For Release March 5, 2007

"Who is most at risk for addiction to pain killers?" and "How do you balance getting adequate pain relief with the risk of addiction?" were only two of the many questions discussed at today's Pain, Opioids, and Addiction: An Urgent Problem for Doctors and Patients conference, sponsored by the National Institute on Drug Abuse (NIDA), part of the National Institutes of Health (NIH). More than 500 researchers, clinicians and interested consumers gathered on the NIH campus to discuss the growing problem of prescription painkiller abuse and the potential for addiction in patients with chronic pain conditions. The conference is being held in collaboration with the NIH Pain Consortium and the American Medical Association.

"This meeting brings together experts on both the research and clinical sides to discuss issues surrounding both the benefits and risks of prescription pain relievers, and to look at best practices that minimize the risk of addiction," said NIH Director Dr. Elias A. Zerhouni. "It is part of our ongoing commitment to use the best science available to inform medical practice."

"We are meeting to discuss how scientific research can contribute to safer solutions for patients in need of pain relief," said NIDA Director Dr. Nora D. Volkow, who gave welcoming remarks at the conference. "With high rates of non-medical abuse of opioid pain relievers, particularly among young people, we view this as an urgent priority."

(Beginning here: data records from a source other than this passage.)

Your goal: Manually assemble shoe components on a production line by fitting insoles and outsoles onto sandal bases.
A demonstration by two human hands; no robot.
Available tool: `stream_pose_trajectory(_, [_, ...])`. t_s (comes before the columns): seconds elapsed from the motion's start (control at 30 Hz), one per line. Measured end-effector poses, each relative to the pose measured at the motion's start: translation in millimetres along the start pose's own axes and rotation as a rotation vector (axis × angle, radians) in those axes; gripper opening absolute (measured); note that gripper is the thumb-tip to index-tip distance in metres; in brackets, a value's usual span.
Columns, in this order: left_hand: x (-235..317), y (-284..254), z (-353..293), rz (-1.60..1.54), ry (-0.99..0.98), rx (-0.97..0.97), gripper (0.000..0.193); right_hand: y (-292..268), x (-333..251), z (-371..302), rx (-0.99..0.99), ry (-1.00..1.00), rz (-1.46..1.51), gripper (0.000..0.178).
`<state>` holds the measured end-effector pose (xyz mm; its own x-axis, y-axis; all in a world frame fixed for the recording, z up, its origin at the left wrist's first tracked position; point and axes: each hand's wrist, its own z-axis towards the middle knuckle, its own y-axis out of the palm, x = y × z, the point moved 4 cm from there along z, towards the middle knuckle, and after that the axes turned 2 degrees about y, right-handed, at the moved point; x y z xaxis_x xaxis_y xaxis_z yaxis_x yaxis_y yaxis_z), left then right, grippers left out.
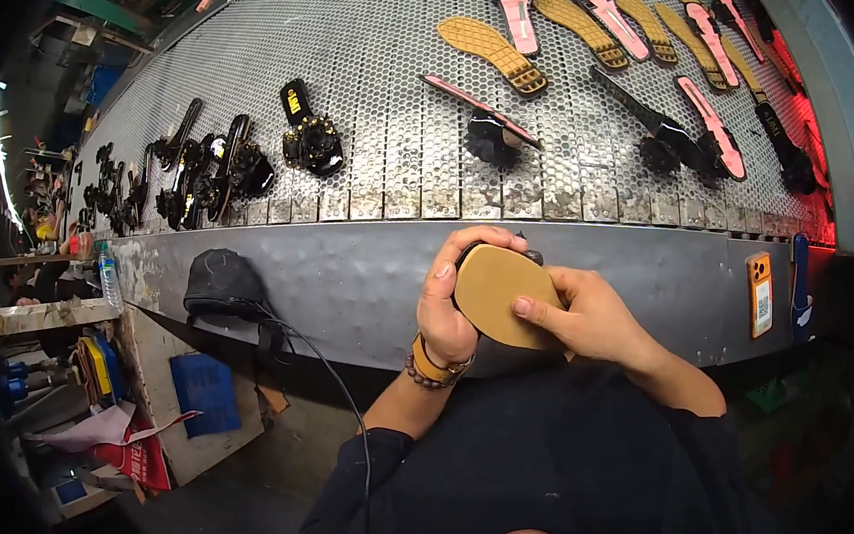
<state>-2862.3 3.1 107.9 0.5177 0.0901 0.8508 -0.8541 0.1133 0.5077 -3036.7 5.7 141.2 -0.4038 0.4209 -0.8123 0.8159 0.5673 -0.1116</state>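
In front of my chest I hold a black sandal, its smooth tan sole (501, 291) turned up. My left hand (442, 306) wraps around the sole's left edge, fingers over the far side. My right hand (589, 315) grips the right side, thumb pressed flat on the sole. A bit of black upper (530, 257) shows past the far edge; the rest is hidden beneath. Beyond my hands, on the metal mesh conveyor (389, 113), a pink-topped sandal (484, 113) lies tipped on its black strap. A loose tan patterned sole (491, 51) lies farther back.
Finished-looking black sandals (312, 129) line the conveyor's left. More pink insoles (711, 127) and soles lie right, near a red-lit opening (824, 163). A black cap (223, 283) with a cable, a bottle (109, 277) and an orange phone (761, 293) are along the grey ledge (366, 272).
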Motion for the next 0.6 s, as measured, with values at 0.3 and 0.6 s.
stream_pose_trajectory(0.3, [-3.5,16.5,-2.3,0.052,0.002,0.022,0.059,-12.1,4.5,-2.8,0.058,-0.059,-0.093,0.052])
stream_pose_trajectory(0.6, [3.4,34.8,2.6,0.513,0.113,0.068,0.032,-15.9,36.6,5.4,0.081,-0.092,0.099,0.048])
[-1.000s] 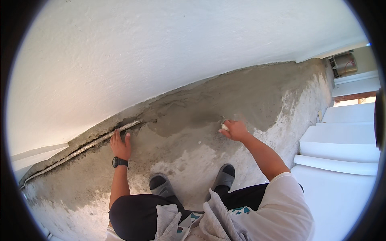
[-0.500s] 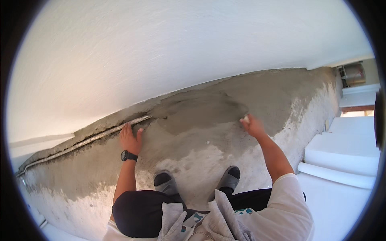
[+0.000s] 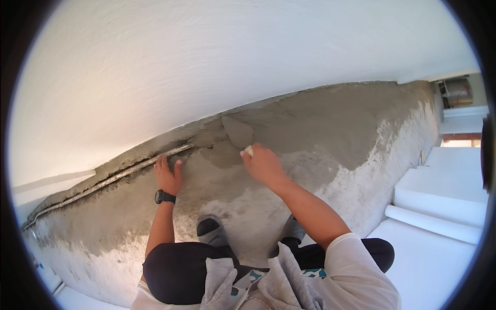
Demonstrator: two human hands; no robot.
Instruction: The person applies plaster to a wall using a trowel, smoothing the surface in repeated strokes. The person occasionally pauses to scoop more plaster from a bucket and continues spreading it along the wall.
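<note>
My right hand (image 3: 264, 164) grips the light handle of a pointed trowel (image 3: 237, 132). Its grey blade lies over the damp mortar (image 3: 305, 119), close to the base of the white wall. My left hand (image 3: 168, 177), with a dark watch on the wrist, has its thumb apart and its fingers stretched toward a thin, mortar-stained pipe (image 3: 116, 177). The fingertips reach the pipe near its right end. This pipe runs along a groove beside the wall toward the far left.
The white wall (image 3: 232, 57) rises along the far side. My sandalled foot (image 3: 211, 230) stands on the paler dry floor. White steps (image 3: 439, 188) are at the right, with a metallic round object (image 3: 458, 92) beyond them at the upper right.
My right hand has swept left with the trowel, and the blade now shows near the wall. The mortar under its path looks smoother. My left hand has stayed by the pipe.
</note>
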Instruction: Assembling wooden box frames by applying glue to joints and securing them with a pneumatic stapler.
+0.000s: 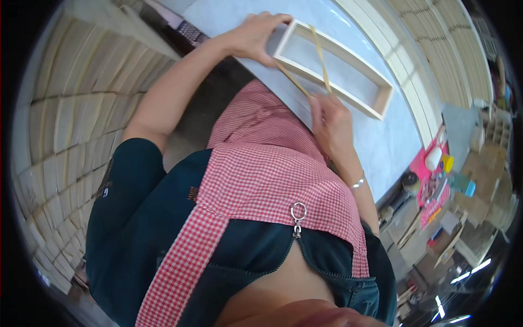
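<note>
A workshop walled with stacked pale boards surrounds a grey tabletop (381,141). Near its front edge lies an open wooden frame (333,68). The left hand (253,37) clamps the frame's end; the right hand (329,120) pinches two thin sticks (313,65) crossing it. With so light a pinch, the sticks could slip or snap, or the frame skid off the edge.

Pale grey worktable (381,147); stacked pale wood slats (71,125) left; cluttered bench (452,207) right, bright lighting.
</note>
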`<state>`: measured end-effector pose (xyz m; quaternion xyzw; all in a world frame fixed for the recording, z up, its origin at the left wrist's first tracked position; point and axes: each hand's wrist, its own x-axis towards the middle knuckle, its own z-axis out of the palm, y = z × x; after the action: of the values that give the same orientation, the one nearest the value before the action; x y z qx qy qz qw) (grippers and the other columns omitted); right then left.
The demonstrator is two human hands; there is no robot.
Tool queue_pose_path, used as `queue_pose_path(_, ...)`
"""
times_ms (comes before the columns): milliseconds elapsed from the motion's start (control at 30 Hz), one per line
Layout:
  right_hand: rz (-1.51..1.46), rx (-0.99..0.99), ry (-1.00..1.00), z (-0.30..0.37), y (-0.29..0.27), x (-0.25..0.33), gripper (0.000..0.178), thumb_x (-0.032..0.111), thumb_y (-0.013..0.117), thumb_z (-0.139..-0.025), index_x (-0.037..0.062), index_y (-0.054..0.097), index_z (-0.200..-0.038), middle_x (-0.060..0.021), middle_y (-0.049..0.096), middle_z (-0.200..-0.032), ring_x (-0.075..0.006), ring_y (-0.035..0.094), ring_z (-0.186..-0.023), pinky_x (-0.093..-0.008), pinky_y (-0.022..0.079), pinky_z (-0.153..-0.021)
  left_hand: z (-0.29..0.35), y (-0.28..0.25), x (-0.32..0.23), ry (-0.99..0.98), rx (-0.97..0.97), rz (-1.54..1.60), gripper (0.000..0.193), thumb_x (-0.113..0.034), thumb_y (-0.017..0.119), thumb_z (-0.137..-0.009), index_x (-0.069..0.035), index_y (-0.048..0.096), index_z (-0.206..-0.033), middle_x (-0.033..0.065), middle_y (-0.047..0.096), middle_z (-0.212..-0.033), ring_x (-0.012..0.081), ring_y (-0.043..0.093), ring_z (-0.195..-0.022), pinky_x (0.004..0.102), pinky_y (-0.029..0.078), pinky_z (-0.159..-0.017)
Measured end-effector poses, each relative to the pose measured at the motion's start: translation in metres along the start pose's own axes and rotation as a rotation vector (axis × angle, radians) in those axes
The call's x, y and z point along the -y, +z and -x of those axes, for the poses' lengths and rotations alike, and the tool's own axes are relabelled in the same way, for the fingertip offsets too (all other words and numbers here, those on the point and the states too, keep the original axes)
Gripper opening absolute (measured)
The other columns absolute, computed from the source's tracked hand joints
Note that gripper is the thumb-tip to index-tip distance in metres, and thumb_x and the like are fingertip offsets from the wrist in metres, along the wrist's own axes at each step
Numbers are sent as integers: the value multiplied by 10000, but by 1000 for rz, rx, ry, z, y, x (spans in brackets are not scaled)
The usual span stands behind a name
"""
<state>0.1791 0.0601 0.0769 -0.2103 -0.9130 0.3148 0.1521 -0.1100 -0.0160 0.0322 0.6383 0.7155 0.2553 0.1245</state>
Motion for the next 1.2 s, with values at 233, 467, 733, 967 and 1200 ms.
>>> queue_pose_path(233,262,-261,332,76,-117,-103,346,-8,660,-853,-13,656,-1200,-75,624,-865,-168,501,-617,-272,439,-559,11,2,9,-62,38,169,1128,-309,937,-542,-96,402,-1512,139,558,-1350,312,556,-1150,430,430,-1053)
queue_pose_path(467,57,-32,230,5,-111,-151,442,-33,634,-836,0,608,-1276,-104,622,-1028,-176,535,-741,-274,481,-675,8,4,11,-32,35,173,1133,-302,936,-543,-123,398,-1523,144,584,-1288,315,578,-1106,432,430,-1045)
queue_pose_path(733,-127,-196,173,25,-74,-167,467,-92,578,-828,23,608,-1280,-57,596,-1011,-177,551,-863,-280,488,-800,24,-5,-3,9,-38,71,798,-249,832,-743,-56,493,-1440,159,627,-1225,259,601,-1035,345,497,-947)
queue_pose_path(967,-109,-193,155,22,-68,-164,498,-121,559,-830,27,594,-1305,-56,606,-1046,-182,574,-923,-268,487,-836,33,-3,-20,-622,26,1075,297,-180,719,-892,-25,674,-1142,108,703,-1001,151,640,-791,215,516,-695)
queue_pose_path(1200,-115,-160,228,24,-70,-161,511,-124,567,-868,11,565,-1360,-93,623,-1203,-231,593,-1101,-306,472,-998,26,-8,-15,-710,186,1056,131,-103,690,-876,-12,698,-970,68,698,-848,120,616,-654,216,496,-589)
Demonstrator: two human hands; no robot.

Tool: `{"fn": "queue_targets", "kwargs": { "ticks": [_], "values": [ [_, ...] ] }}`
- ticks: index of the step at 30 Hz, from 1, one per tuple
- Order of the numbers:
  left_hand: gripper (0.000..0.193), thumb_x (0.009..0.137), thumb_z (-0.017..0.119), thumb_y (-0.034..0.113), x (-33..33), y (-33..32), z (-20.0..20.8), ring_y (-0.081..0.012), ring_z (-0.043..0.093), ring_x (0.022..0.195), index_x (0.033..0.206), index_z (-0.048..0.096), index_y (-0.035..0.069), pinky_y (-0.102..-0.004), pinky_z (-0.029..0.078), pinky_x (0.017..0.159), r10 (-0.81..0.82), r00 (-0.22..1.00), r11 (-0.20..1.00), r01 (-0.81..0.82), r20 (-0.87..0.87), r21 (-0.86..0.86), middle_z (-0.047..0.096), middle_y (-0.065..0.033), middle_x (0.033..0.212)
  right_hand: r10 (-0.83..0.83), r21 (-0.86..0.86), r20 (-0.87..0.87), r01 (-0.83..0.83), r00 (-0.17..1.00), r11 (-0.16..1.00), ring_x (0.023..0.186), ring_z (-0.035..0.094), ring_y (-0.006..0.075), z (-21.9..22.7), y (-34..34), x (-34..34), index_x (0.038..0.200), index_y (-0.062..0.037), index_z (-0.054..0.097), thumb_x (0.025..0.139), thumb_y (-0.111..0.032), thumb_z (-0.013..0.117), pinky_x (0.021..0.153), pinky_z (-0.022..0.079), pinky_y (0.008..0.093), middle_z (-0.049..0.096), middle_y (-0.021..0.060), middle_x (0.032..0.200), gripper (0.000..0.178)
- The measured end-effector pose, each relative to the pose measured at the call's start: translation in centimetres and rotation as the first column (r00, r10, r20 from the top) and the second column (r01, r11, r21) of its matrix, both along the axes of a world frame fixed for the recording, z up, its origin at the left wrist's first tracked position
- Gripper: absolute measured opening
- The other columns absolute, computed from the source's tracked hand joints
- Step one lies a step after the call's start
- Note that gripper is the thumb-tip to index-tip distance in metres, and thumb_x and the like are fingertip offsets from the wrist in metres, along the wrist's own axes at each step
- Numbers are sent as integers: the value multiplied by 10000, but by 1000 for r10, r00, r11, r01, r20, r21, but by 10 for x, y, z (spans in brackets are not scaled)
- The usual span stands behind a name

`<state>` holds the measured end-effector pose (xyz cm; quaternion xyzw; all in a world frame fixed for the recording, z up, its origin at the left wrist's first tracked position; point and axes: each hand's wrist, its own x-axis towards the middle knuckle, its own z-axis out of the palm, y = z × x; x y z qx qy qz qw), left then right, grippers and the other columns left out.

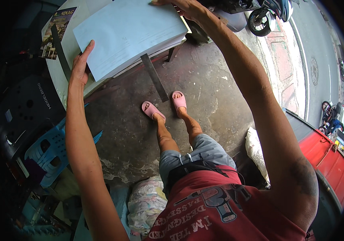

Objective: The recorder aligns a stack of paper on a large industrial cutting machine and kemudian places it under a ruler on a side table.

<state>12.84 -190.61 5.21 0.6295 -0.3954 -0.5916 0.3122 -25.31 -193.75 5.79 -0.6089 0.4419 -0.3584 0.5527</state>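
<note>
A thick stack of large paper sheets (131, 38), pale blue-white on top, lies on a white table at the top of the view. My left hand (82, 64) grips its left edge, thumb up along the side and the other fingers partly hidden. At the far right corner, my right hand (182, 7) holds the stack, with some fingers over the top edge and others down its side. A dark flat strip (154, 78) sticks out from under the near side of the stack, over the floor. Another dark strip (60, 52) lies left of the stack.
A printed booklet (59, 30) rests on the white table (53, 68). Beside it at left stand a dark machine (23, 108) and a blue plastic chair (51, 150). White sacks (146, 203) sit by my legs. A motorcycle wheel (259, 23) and red gate (332, 160) are at right.
</note>
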Motion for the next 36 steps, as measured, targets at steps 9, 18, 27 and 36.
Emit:
{"fn": "queue_targets", "kwargs": {
  "ticks": [9,18,27,36],
  "values": [
    [878,755,809,520,-14,-5,0,-246,541,1216,1338,519,-69,-362,404,1047,-12,1000,1000,12,-12,-10,566,-166,1327,49,-316,-101,-79,994,945,1178,584,306,-11,-8,-17,1209,-109,697,949,-322,417,974,439,494,667,90,1263,437],
    [944,698,799,615,-42,-20,-11,-293,482,1293,1295,559,-76,-433,301,1120,-103,994,995,103,-38,-17,568,-212,1331,-71,-568,-350,-151,934,809,1020,630,259,-25,-13,-64,1144,-63,617,849,67,529,797,512,312,636,97,1258,334],
    [1027,620,808,676,-16,-15,-21,-390,294,1426,1293,574,-63,-515,147,1166,-73,997,996,74,13,-51,496,-255,1410,-70,198,-30,74,997,977,1115,627,252,-48,-43,-48,1259,-40,656,978,-386,515,1038,453,392,646,155,1239,468],
    [912,757,749,619,-14,8,20,-375,305,1432,1411,500,34,-591,183,1131,52,999,975,-52,2,216,477,-183,1465,30,14,125,-32,992,999,1171,578,194,-53,-22,-20,1272,-129,668,951,-490,545,1073,373,339,637,110,1281,498]
  ]
}}
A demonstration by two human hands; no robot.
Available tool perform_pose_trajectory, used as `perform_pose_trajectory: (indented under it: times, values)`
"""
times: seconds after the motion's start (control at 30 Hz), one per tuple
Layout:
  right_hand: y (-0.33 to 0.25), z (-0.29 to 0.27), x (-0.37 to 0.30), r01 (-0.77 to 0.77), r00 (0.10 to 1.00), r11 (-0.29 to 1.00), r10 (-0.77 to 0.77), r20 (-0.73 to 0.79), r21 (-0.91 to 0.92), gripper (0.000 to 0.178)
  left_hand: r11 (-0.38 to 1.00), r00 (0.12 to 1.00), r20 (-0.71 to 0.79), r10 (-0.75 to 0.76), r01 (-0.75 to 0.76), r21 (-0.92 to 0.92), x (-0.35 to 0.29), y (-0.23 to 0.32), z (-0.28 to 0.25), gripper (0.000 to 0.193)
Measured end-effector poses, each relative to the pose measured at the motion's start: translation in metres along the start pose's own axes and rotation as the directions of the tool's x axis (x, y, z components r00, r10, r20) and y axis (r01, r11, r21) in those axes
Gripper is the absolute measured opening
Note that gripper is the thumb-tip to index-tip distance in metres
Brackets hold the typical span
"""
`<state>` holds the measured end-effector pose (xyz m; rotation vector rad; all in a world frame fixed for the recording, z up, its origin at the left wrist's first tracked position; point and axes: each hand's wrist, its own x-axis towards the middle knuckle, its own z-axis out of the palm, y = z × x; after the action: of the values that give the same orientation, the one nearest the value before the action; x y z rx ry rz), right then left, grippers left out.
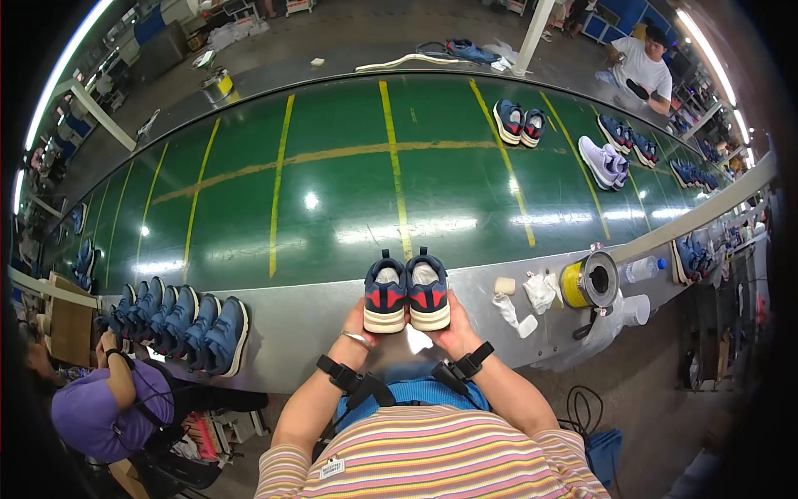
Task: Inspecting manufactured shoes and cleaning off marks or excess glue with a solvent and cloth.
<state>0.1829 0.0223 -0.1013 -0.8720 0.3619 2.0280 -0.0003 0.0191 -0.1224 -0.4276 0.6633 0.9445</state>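
Bright overhead strip lights (pixel 58 71) throw white glare spots on the green conveyor belt (pixel 332 200). Fisheye bending curves its edges; the picture's corners go black.

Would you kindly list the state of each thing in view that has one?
Pair of navy shoes: held side by side, heels toward the person.
Left hand: gripping the left shoe.
Right hand: gripping the right shoe.
Row of blue shoes: leaning on the metal ledge.
Yellow tape roll: lying on its side.
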Motion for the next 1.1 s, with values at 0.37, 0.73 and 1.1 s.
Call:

The 2006 Monitoring the Future Survey, funded by NIDA, showed that one in ten high school seniors have used the painkiller Vicodin for non-medical purposes in the past year, with high rates for other prescription drugs as well. Today's conference participants looked at how adolescents' motivations for opioid abuse can predict other kinds of substance abuse. In addition, scientists discussed the brain mechanisms underlying both pain and addiction and how a genetic variation that alters how some people respond to stress can make them more vulnerable to addiction.

The increase in opioid abuse may be due in part to the growing numbers of prescriptions written for narcotic pain relievers, such as Vicodin and Oxycontin. However, when used properly, prescription opioids can have many beneficial effects, helping those suffering from chronic pain to lead relatively normal and productive lives. Because abuse of and addiction to opioid medications in the context of chronic pain is not well understood, scientists will be discussing this among other issues. For example, attendees today heard that when prescribed for cancer pain, opioids might have less potential for abuse.

In parallel, scientists are trying to develop new ways to treat pain without the risks of abuse and addiction. On Tuesday, for example, there will be more discussion about the development of a newer generation of pain relievers devoid of tolerance or dependence. They will also discuss real-time functional magnetic resonance imaging (rtfMRI) as a tool to allow patients to better manage their own pain, through the actual visualization and control of brain activity in regions associated with pain processing.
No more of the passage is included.